Io sono la puttana, la donna di tutti e quella di nessuno. O meglio, lo sono diventata. Ciò che ho passato, quello che io ho subito, nessuno di quelli che portano
in bocca questa frase come un bastoncino di zucchero lo ha mai saputo. La 'puttana', una volta, ha sentito il cuore prendere la rincorsa verso quello di
qualcun'altro, ne ha assaporato, con un'emozione pura e semplice, il sapore delle labbra carnose. Ed è questo sapore che, in ogni notte di lavoro, per quanto
esso possa esser definito tale, ricerco sulle labbra dei giovani uomini che si danno il cambio nelle mie stanze.
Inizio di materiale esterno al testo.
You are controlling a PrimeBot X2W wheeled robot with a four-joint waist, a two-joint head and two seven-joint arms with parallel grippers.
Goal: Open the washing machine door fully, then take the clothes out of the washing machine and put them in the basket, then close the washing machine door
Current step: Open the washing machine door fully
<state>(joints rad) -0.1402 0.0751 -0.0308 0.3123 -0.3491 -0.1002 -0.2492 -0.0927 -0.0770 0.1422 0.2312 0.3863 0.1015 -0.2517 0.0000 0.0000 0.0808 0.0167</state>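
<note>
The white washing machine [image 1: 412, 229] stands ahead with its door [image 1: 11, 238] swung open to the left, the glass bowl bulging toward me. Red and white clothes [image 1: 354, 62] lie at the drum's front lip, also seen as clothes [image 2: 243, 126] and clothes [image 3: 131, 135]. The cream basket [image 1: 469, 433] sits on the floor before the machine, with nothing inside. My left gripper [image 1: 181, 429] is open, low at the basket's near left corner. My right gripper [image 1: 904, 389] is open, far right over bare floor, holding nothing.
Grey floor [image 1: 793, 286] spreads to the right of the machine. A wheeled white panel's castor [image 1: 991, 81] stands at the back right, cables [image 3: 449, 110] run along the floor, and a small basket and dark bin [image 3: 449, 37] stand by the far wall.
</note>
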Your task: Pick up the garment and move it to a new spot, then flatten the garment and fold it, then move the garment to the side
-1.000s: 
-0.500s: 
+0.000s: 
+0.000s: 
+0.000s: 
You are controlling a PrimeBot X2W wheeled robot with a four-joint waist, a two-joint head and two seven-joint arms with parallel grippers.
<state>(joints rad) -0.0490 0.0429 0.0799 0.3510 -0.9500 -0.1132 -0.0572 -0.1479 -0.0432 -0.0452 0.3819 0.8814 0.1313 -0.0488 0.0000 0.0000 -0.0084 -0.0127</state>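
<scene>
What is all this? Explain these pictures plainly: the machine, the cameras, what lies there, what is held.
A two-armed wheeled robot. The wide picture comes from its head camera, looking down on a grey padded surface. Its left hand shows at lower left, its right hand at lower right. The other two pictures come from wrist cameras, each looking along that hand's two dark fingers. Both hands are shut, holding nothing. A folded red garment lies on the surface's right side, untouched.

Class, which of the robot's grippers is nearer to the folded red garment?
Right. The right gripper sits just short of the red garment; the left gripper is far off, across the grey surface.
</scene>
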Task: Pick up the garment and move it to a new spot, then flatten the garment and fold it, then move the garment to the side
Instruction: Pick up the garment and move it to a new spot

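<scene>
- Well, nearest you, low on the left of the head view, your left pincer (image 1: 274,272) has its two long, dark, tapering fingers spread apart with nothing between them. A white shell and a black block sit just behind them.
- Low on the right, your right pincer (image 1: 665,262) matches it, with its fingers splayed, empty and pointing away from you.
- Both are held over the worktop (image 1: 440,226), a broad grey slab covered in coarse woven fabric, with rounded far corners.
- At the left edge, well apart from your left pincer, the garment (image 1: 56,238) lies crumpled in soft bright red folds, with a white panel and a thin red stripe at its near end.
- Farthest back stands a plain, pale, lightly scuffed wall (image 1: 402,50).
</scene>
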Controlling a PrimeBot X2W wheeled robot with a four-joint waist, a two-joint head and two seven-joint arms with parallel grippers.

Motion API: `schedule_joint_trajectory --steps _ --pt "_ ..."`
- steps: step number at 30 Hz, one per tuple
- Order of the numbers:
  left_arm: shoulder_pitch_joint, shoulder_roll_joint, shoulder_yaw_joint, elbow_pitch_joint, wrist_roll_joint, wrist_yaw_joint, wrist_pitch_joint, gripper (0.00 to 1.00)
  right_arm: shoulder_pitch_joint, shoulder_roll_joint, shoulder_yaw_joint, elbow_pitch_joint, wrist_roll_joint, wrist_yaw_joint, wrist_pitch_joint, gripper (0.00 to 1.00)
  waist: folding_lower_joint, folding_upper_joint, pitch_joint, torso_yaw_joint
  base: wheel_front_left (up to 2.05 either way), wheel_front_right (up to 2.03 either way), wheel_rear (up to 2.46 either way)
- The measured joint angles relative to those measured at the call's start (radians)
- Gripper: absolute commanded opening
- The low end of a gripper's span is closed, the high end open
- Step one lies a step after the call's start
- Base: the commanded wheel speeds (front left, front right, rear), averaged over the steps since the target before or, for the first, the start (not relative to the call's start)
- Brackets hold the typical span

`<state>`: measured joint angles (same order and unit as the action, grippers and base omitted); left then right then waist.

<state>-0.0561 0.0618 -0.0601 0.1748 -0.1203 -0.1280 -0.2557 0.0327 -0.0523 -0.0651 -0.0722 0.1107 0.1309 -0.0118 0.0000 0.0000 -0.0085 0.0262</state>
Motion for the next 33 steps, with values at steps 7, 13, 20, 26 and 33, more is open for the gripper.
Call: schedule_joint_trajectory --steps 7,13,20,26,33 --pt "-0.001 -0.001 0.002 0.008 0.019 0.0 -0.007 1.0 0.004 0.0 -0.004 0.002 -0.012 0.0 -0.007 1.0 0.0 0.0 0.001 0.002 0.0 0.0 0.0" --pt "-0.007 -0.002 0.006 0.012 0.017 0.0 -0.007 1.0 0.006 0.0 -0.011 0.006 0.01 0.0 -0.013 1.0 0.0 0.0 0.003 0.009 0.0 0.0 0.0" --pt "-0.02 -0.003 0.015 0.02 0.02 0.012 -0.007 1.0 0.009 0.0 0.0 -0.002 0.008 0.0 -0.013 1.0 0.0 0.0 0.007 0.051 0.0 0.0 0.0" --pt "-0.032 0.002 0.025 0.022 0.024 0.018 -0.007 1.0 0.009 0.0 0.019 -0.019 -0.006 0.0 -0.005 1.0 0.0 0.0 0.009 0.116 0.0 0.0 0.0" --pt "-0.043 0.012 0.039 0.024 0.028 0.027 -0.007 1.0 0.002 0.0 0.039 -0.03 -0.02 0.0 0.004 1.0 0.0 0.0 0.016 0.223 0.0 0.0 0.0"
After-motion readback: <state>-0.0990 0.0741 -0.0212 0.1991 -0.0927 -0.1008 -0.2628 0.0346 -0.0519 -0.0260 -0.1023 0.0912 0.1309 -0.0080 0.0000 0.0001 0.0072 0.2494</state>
Povera la mia bambina! Delicata, come il suo
nome, ogni sera si rinchiude lontana da me, per non vedere quello stesso seno che l'ha allattata deturpato dalle bocche affamate di uomini insoddisfatti, per
non sentire quei sospiri fin troppo umani che uniscono due anime tormentate. Ma tutto ha un prezzo, figlia mia, e noi stiamo pagando da troppo tempo; prima
o poi la vita sarà clemente con te, io ne ho subito tutti i mali. L'ultimo cliente è andato via, lasciandosi alle spalle una nube di fumo grigio. Mi alzo dal letto
disfatto, prima o poi cambierò quel materasso puzzolente e bagnato, ma ora non posso. Apro la finestra; indosso solo la biancheria, che a stento contiene il
mio corpo maturo, ma non mi importa. Inspiro ed espiro, più volte, con forza; faccio fuggir via quella nube di fumo, offuscato simbolo dei miei peccati. Si dice in
giro che la vita sia stata clemente con me, forse per via di questa chioma bionda, forse per il mio seno ancora prosperoso, contenuto a stento nel reggiseno;
ma io so che non è vero, che la vita è una puttana, ancor più di me. Esco dalle mie camere, vado in bagno a ripulirmi da umori che non mi appartengono.
Un'ombra riflessa sul muro. Giglione. In braccio un corpicino martoriato. Margherita. La mia bambina. Sbianco, la casa dei fiori scompare ai miei occhi.